Career NFL statistics as of 2025
- Total tackles: 31
- Pass deflections: 8
- Interceptions: 1
- Stats at Pro Football Reference

= Alex Austin =

American football player (born 2001)

Alexander Richard Joseph Austin (born May 22, 2001) is an American professional football cornerback. He played college football for the Oregon State Beavers.

==Early life==
Austin was born and raised in Long Beach, California, where he attended Long Beach Polytechnic High School.

==College career==
Austin played at Oregon State for four years and put up 141 tackles, two going for a loss, a sack, four interceptions, 20 pass deflections, three fumble recoveries, and a touchdown.

==Professional career==

Pre-draft measurables
| Height | Weight | Arm length | Hand span | Wingspan | 40-yard dash | 10-yard split | 20-yard split | 20-yard shuttle | Three-cone drill | Vertical jump | Broad jump |
| 6 ft 1 in (1.85 m) | 195 lb (88 kg) | 31+7⁄8 in (0.81 m) | 8+1⁄2 in (0.22 m) | 6 ft 4+1⁄4 in (1.94 m) | 4.55 s | 1.54 s | 2.58 s | 4.25 s | 7.06 s | 33.0 in (0.84 m) | 10 ft 2 in (3.10 m) |
All values from NFL Combine/Pro Day

===Buffalo Bills===
Austin was selected by the Buffalo Bills in the seventh round with the 252nd pick overall in the 2023 NFL draft. He was waived on August 29, 2023.

===Houston Texans===
On August 30, 2023, Austin was claimed off waivers by the Houston Texans. He was waived on October 14 and re-signed to the practice squad. Austin was released on November 1.

=== New England Patriots ===
On November 2, 2023, Austin signed with the New England Patriots.

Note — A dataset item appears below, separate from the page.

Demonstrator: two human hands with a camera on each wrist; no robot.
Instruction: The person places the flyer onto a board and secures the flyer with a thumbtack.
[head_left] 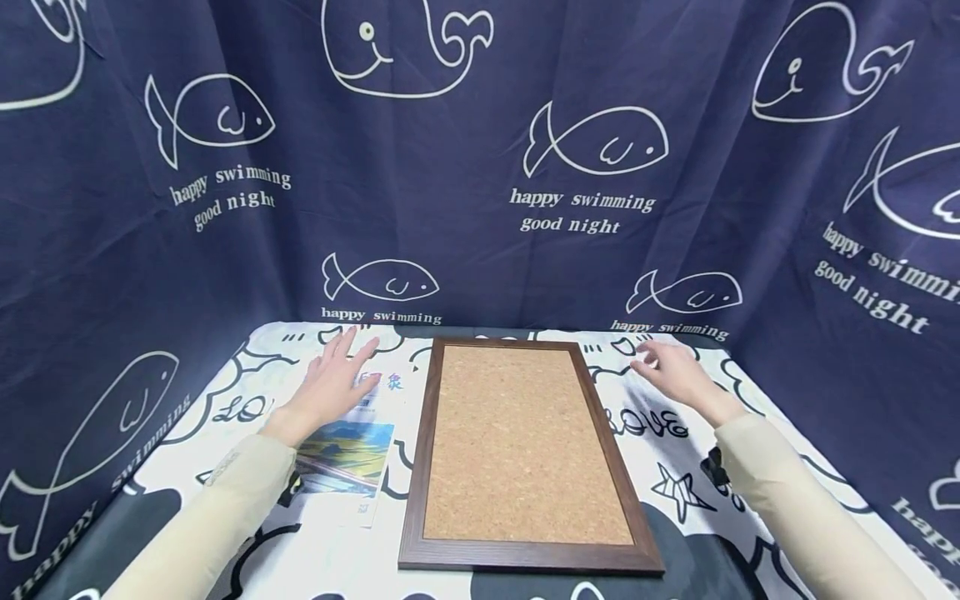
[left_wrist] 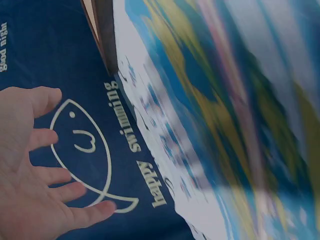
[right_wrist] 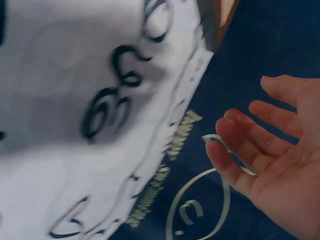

Austin recorded his first career interception on December 31, in a Week 17 matchup at the Buffalo Bills. He finished the 2023 season with nine tackles and two pass deflections.

On September 28, 2024, Austin was placed on injured reserve after suffering an injury in Week 3 against the New York Jets. He was activated on November 18. He finished the 2024 season with eight tackles and five pass deflections.

On November 25, 2025, Austin was placed on injured reserve. He was activated on January 17, 2026, ahead of the team's Divisional Round matchup against the Houston Texans.

===Miami Dolphins===
On March 12, 2026, Austin signed with the Miami Dolphins. He was waived on August 29.